## What is expected
State how many lines in the listing below include the string "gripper". The answer is the number alone.
=====
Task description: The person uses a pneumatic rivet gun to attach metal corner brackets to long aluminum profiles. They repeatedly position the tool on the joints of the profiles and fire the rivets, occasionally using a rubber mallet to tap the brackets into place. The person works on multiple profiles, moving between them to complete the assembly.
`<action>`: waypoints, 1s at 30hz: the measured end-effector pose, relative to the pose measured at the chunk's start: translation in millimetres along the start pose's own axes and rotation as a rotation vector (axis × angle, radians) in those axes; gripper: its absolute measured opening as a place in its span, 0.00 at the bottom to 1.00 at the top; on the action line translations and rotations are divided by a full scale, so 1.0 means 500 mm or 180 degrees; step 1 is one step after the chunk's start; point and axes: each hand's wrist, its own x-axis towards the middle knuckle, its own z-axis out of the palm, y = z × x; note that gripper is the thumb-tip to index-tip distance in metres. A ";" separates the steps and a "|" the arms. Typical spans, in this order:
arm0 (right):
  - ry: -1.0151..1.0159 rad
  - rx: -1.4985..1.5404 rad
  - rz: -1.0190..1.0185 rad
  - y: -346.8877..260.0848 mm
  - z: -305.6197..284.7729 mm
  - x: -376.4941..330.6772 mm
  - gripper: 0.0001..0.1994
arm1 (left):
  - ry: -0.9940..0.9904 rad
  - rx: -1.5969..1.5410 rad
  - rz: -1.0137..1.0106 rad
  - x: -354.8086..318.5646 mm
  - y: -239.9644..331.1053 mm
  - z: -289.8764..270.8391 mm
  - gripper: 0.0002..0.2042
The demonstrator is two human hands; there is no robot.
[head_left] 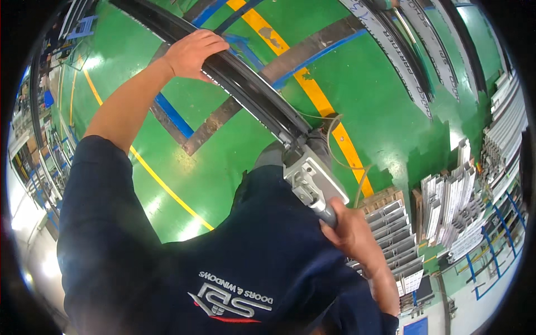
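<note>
A long black metal profile (245,84) runs slantwise from the top left to the middle, in front of my body. My left hand (195,54) is wrapped over its upper part, fingers curled across the far edge. At the near end of the profile sits a silver lever tool (312,174), its block-shaped head against the profile's end. Closed round the tool's grey handle (325,215) is my right hand (353,231). Where the tool head meets the profile, the contact is partly hidden.
The profile lies across a stand with padded, blue-edged bars (312,50). A thin hose or cable (330,146) loops beside the tool. Film-covered profiles (391,50) lie at the upper right. Stacked silver profiles (391,234) are at the right. Yellow lines (312,95) mark the green floor.
</note>
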 end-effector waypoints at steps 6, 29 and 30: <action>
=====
## Exercise response
3